13/01/2018
Liberty, Ny
RETROSPECT
by John Conway
January 12, 2018
VON UNRUH AND HIS CURE HEAD ELSEWHERE
It was the middle of January of 1917, and amidst a world at war, Dr. Victor von Unruh, a New York City physician with a promising new treatment for tuberculosis, was searching for a new site for a sanatorium he envisioned as a cornerstone in dispensing the treatment.
His plans to renovate the old Walnut Mountain House in Liberty into the innovative facility had just been ignominiously shot down by the Liberty Town Board, causing him to withdraw his application to the State Health Commission.
The Loomis Memorial Sanitarium for Consumptives had opened in Liberty in 1896, and had become almost immediately successful, its burgeoning reputation soon leading to a number of spin-off operations near-by. Before long, the Liberty area was known more for its tuberculosis treatment facilities than for the grand hotels that once prospered there. While most of these smaller facilities offered their patients nothing more than supervised rest and the curative mountain air, others, such as the Liberty Homeopathic Sanitarium for Consumptives run by Dr. Howard Percy Deady, offered radically different approaches to treating the disease.
None of the purported cures, though, was as innovative as that being studied by Dr. von Unruh, an Eclectic physician– the Eclectics were a segment of the medical profession specializing in cures derived from natural plant sources– who spent years studying the effectiveness of the plant derivative Echinacea on the disease.
By 1916, the Loomis facility had become among the most famous in America, but its negative impact on the county’s tourism industry could no longer be disputed. In November of that year, with the prosperity of the county’s Silver Age of tourism just a memory, Dr. von Unruh’s corporation made a tempting proposal to create on Walnut Mountain a grand facility on the scale of the nearby Loomis operation, in order to dispense the cure he claimed had arrested 100% of incipient cases and up to 80% of more advanced, severe cases of tuberculosis in five years of studies.
"In the treatment of tuberculosis I employ a compound of two vegetable drugs - Echinacea angustifolia and inula helenium," von Unruh wrote in the National Eclectic Medical Association Quarterly in September, 1915. "This compound I administer by intramuscular injections, daily, or as frequently as tolerated. No general or local toxic reactions of any kind have ever resulted.

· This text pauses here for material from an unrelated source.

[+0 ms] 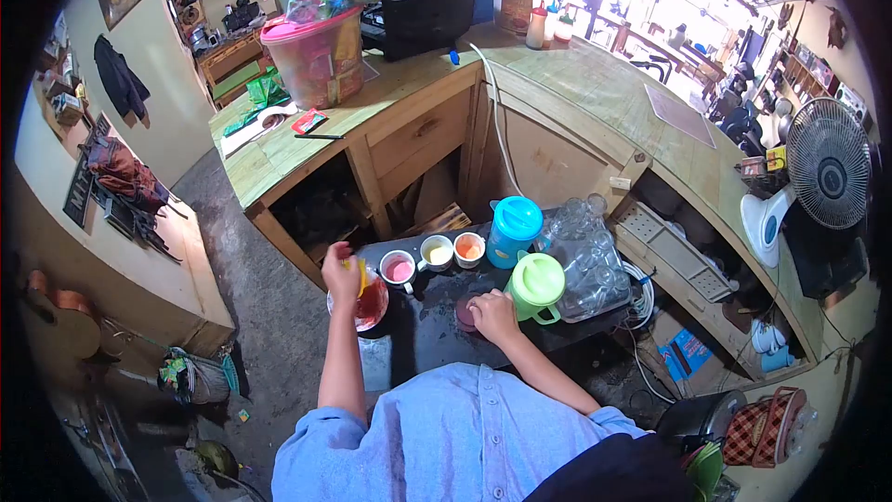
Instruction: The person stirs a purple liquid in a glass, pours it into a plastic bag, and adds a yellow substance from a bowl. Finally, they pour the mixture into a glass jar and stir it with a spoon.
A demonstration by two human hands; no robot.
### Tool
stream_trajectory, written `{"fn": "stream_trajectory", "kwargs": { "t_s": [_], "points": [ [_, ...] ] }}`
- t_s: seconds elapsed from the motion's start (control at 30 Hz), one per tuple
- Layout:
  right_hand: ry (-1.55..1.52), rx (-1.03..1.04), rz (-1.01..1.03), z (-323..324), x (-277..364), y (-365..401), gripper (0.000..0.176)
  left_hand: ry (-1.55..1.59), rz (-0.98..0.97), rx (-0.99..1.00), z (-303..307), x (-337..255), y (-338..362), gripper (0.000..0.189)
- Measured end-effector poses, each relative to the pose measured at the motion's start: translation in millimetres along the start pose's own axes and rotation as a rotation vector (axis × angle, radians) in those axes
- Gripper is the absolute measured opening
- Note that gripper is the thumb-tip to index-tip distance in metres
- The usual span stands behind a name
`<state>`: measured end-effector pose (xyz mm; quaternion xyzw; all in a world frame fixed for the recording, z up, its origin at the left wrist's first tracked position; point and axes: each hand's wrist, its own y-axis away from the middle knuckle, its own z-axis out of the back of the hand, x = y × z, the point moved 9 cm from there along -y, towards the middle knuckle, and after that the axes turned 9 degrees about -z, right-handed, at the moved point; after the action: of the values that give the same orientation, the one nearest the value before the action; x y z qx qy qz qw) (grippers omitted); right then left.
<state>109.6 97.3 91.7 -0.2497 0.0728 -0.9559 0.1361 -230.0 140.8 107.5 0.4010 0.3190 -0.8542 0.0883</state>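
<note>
My left hand (342,274) is closed over a white bowl (333,310) at the left end of the dark low table. It grips a yellow object (362,278), mostly hidden, held above the red contents (372,303). My right hand (495,314) has its fingers curled over a dark maroon round object (466,313), whose kind I cannot make out. Between and beyond my hands stand a cup of pink stuff (400,270), a cup of pale yellow stuff (436,252) and a cup of orange stuff (469,248).
A green pitcher (538,285) stands close beside my right hand, with a blue pitcher (516,231) behind it. Clear glassware (587,265) fills a tray at the right. A wooden counter (418,98) borders the far side. A fan (827,163) stands at the far right.
</note>
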Motion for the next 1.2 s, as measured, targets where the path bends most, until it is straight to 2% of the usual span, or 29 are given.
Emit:
{"fn": "stream_trajectory", "kwargs": {
  "t_s": [0.03, 0.07, 0.1, 0.17, 0.2, 0.27, 0.3, 0.37, 0.5, 0.57, 0.6, 0.67, 0.7, 0.77, 0.87, 1.0, 1.1, 1.17, 1.2],
  "points": [
    [-0.032, 0.041, -0.019, -7, -4, 0, 0.011, -0.115, -0.006, -0.053, 12, 5, -3, 0.029],
    [-0.065, 0.081, -0.04, -10, -5, 0, 0.011, -0.162, 0.08, -0.024, 16, 21, -4, 0.036],
    [-0.064, 0.075, -0.045, -9, -5, 0, 0.011, -0.158, 0.074, -0.02, 16, 27, -2, 0.036],
    [-0.141, -0.043, -0.011, 11, 5, -1, 0.008, -0.57, 0.359, 0.118, 20, 48, 8, 0.043],
    [-0.137, -0.051, -0.017, 11, 3, -1, 0.008, -0.564, 0.351, 0.122, 19, 51, 9, 0.043],
    [-0.006, -0.027, -0.033, 5, 1, -1, 0.008, -0.58, 0.509, 0.232, 13, 76, 22, 0.049],
    [-0.004, -0.034, -0.038, 5, 0, -1, 0.008, -0.576, 0.501, 0.235, 10, 80, 22, 0.049],
    [-0.194, 0.026, -0.076, 4, 0, 0, 0.01, -0.53, 0.6, 0.259, 4, 98, 32, 0.05],
    [-0.098, 0.0, -0.085, 4, -4, 0, 0.012, -0.478, 0.557, 0.272, -5, 120, 36, 0.048],
    [0.027, 0.105, -0.133, -3, -4, 0, 0.012, -0.377, 0.488, 0.164, -3, 123, 31, 0.045],
    [0.028, 0.103, -0.134, -2, -4, -1, 0.012, -0.376, 0.486, 0.165, -4, 127, 31, 0.045],
    [-0.175, -0.018, -0.086, 10, 1, -1, 0.013, -0.327, 0.348, 0.095, -5, 123, 21, 0.04],
    [-0.176, -0.02, -0.087, 10, 0, -1, 0.013, -0.326, 0.345, 0.095, -7, 126, 21, 0.04],
    [0.036, 0.022, -0.081, 2, -1, -1, 0.014, -0.207, 0.358, 0.095, -10, 122, 20, 0.041],
    [-0.119, 0.097, -0.196, -2, -5, 1, 0.013, -0.224, 0.385, 0.173, -12, 113, 18, 0.041],
    [-0.036, 0.017, -0.112, 4, 2, 1, 0.014, -0.216, 0.4, 0.228, -21, 137, 14, 0.039],
    [-0.02, 0.096, -0.202, -4, -6, 2, 0.013, -0.175, 0.38, 0.258, -24, 136, 14, 0.033],
    [-0.221, -0.06, -0.046, 16, 6, 3, 0.011, -0.125, 0.35, 0.213, -17, 122, 15, 0.025],
    [-0.221, -0.062, -0.046, 18, 4, 4, 0.011, -0.124, 0.349, 0.213, -16, 117, 16, 0.025]
  ]
}}
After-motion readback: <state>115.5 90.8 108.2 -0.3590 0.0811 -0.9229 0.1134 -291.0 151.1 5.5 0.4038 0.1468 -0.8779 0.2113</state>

"In all, 98 cases were treated by me with this remedy; of these, 21 are under treatment at present. Both glandular cases were cured. In incipient pulmonary cases, 100 per cent of cures were obtained. Some of these cases recovered very rapidly within two to six weeks, while in others it was necessary to continue treatment for from two to four months before a cure or an arrest of the disease was effected."
Von Unruh’s statistics must have seemed incredible in light of the fact that the medical profession was just beginning to understand what caused tuberculosis and had yet to devise an accepted cure. In fact, many members of the medical profession regarded his claims as preposterous and unsupported, and looked upon the Echinacea cure with about as much respect as that accorded the popular old Sullivan County mountain remedy for consumption-- that of ingesting rattlesnake hearts while they were still beating.

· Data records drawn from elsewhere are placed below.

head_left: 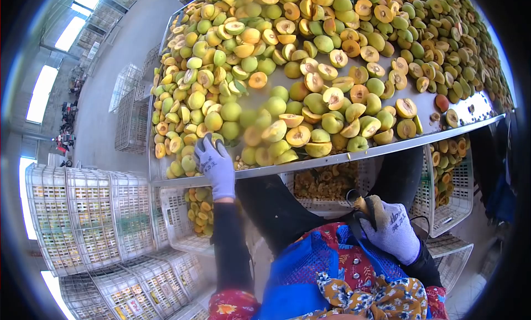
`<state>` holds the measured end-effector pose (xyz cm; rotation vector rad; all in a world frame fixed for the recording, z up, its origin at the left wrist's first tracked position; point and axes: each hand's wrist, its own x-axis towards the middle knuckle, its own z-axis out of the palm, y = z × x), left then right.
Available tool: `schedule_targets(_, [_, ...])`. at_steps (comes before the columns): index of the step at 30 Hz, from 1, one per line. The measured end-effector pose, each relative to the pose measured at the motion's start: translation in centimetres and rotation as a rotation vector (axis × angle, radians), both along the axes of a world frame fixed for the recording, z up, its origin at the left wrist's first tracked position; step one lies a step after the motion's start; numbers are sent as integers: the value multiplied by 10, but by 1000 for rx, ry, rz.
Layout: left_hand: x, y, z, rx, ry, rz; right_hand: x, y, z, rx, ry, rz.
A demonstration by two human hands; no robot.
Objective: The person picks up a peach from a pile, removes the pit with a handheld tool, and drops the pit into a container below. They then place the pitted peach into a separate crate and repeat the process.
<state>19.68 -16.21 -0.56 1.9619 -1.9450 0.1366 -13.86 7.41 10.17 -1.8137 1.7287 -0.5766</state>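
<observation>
Far out on the left, a big grey floor point(119, 60) and bright windows point(43, 93), all part of a wide work hall. Next to that, tall stacks of white crates point(83, 220), too many to count.

Across the top, one long metal table point(332, 157), slanted in the view and heaped with fruit point(310, 60). Green and yellow ones, some whole, some cut in half with the orange middle up. Far too many to count. Just one red fruit point(441, 103), alone near the right end.

Under the table, three more baskets: a left basket point(200, 209) with cut halves, a middle basket point(323, 182) with brown bits, a right basket point(449, 179) with more halves.

Down low, one blue mesh apron point(298, 270) over flowery cloth.

Two hands, both in pale gloves. First the left hand point(214, 166), stretched up on a dark sleeve and over the near edge of the table. Fingers bent on one green-yellow fruit point(217, 138) at the rim of the heap. Touching for sure; gripped or not, cannot tell.

Then the right hand point(391, 229), low by the lap, below the table edge and well apart from the heap. Closed tight round one small dark tool point(362, 205), with the tip poking up out of the fist.
</observation>
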Motion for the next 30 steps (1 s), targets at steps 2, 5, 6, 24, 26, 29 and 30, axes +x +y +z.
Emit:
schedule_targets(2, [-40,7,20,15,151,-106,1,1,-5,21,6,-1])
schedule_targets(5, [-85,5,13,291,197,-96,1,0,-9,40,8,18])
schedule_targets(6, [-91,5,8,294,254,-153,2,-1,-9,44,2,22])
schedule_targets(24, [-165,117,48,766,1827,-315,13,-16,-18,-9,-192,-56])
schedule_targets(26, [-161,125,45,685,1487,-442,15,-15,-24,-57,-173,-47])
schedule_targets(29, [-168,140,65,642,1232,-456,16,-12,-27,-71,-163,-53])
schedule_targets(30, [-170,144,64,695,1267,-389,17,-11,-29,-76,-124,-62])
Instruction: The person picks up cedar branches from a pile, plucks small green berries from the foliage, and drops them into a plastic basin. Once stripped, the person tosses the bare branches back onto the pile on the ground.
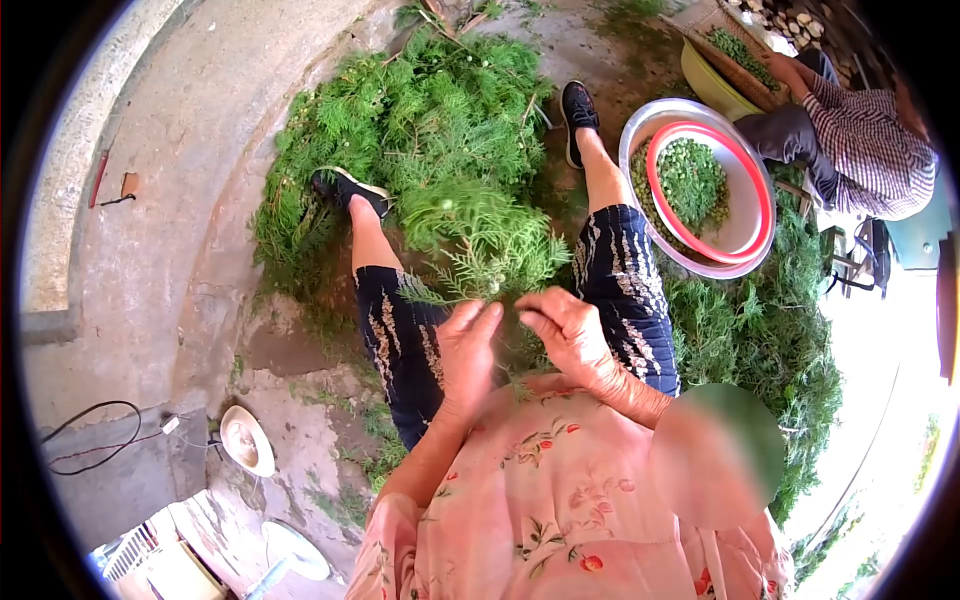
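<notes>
A leafy green conifer sprig (490, 240), with small pale round bits on it, hangs out in front of my knees. My left hand (468, 355) is closed around its near end, thumb pressed to the fingers. Just to the right, my right hand (572, 335) is closed in a pinch by the sprig's near end; whatever is between its fingertips is too small to make out. Beyond the sprig, a large heap of cut conifer branches (420, 120) lies on the ground between and around my feet.
Right of my knee stands a metal basin (640, 135) with a red-rimmed sieve (745, 165) holding small green pieces. Another person (865, 145) sits at upper right by a yellow-green tub (705, 80) and a woven basket. More branches (760, 350) lie at right.
</notes>
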Available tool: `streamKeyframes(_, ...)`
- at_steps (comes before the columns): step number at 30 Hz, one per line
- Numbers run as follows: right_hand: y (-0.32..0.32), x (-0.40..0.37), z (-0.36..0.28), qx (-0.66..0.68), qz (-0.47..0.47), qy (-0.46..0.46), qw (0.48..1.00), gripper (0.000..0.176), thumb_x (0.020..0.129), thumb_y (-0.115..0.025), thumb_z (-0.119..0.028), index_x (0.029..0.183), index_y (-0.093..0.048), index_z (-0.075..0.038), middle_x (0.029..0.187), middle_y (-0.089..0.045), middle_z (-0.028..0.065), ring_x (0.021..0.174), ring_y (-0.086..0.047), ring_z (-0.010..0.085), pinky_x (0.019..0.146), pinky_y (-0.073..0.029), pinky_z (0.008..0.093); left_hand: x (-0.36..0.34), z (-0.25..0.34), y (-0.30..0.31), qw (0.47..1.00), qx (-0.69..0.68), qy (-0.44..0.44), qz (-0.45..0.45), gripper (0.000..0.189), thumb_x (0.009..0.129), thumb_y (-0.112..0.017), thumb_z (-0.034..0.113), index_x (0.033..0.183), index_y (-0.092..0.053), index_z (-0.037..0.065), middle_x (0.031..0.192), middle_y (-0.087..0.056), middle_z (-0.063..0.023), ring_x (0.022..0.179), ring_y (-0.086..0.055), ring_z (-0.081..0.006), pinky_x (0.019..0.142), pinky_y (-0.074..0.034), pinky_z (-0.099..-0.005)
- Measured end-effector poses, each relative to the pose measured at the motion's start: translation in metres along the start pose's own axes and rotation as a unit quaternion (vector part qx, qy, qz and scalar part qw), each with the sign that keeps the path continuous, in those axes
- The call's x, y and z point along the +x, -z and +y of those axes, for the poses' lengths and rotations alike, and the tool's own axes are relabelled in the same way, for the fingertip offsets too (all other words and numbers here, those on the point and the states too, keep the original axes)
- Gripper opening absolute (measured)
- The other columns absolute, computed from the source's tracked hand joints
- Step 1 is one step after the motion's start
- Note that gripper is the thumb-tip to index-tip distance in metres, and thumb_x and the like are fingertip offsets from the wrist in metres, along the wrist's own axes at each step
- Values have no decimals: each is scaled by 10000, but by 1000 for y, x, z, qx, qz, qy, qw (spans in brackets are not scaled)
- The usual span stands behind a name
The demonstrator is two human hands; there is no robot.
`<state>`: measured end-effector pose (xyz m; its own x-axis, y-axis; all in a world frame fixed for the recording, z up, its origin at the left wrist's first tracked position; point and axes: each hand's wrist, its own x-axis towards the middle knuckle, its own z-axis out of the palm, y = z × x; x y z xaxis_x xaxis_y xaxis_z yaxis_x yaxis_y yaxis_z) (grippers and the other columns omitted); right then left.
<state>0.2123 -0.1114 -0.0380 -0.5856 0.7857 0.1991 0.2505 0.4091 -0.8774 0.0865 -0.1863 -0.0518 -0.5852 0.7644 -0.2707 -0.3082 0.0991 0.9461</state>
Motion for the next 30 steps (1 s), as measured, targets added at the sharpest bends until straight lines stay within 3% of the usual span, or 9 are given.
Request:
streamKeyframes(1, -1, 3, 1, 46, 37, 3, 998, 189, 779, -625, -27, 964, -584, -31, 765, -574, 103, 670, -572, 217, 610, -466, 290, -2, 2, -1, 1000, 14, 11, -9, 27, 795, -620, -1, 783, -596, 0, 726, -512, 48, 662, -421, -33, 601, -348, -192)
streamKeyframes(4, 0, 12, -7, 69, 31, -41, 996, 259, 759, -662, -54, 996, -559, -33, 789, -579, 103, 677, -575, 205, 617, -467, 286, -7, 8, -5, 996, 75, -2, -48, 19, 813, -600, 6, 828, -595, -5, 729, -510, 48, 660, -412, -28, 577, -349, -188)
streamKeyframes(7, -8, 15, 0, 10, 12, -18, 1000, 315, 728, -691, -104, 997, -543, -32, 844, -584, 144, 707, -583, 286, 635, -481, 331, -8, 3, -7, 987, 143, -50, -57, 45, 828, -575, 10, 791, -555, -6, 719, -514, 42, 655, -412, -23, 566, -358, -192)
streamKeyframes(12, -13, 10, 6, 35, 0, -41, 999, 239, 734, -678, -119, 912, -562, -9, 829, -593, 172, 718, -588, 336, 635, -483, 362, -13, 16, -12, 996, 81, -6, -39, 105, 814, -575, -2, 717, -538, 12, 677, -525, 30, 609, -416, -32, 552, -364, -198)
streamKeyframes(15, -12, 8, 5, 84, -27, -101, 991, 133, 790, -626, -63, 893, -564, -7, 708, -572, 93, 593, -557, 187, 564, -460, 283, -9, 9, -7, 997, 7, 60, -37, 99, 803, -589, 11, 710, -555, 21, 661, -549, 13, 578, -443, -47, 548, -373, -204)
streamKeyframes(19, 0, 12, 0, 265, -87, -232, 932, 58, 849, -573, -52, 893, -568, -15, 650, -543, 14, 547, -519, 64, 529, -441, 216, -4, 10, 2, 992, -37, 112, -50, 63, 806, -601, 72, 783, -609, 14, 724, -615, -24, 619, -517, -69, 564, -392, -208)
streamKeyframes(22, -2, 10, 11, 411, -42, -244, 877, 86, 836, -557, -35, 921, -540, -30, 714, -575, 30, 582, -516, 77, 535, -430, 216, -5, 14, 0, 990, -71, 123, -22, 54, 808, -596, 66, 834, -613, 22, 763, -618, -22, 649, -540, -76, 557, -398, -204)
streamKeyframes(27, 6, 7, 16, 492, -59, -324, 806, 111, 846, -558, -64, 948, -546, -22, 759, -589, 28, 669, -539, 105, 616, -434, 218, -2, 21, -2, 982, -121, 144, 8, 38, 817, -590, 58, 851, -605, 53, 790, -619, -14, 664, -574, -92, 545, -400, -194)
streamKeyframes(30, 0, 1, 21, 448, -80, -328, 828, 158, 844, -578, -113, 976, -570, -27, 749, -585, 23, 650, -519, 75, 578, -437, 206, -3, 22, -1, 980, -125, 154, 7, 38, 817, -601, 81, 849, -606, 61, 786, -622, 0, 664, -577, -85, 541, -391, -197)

Battle lines had also been drawn by that time between the Allopaths of the American Medical Association and the Homeopaths and Eclectics, who mostly rejected the notion that cures came exclusively from the use of pharmaceuticals. So the deck was stacked against von Unruh when he appeared before the Liberty Town Board in October of 1916 to pitch his plan.
“If the plans of the promoters materialize, a high class and scientifically conducted sanatorium for tuberculosis patients may be established on the Walnut Mountain property about two miles west of Liberty,” the Liberty Register reported in an article in its October 20, 1916 edition headlined “High Class Health Institution Wins Approval of Liberty Business Men’s Association.”

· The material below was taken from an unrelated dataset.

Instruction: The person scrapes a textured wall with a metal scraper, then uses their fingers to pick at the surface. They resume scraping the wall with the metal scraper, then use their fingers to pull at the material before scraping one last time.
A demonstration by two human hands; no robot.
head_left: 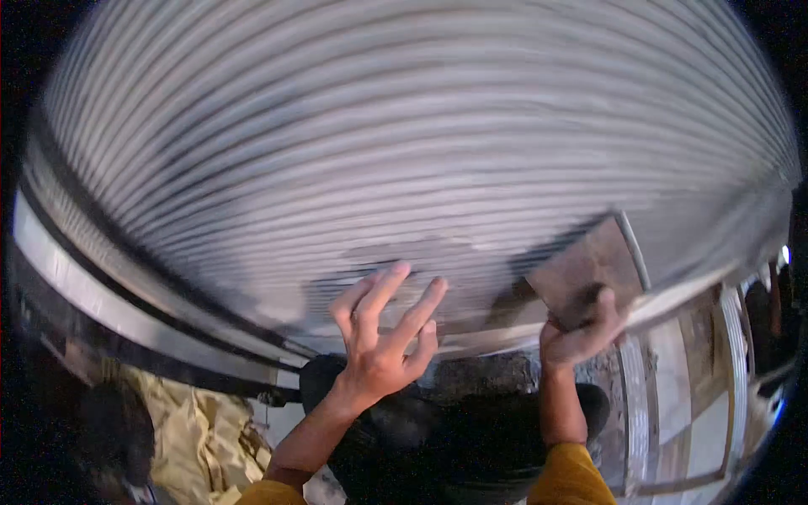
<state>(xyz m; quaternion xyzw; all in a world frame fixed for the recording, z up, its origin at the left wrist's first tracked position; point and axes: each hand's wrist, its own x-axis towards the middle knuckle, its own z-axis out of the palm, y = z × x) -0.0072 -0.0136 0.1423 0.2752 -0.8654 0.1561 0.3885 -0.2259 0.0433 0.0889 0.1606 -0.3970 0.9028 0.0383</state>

The Register reported that that the Town Board “had considered the matter and was of the opinion that the application for permission to establish the sanatorium should be granted.”
Although the Board initially thought the proposal was a godsend, perfectly timed to rekindle a sagging economy, they seemed to reverse course in light of growing opposition from the Liberty business community, which although previously embracing the idea, united in vehement opposition.
Specialists from Dr. Edward Trudeau’s renowned treatment facility at Saranac Lake and doctors from New York - and from the Loomis Sanatorium, too - testified that the "von Unruh cure" was unproven and unscientific.
This was especially ironic in that millions of dollars in public and private monies were being invested in the construction of sanitariums to dispense the "rest cure" without a single clinical study ever having been conducted to demonstrate its efficacy.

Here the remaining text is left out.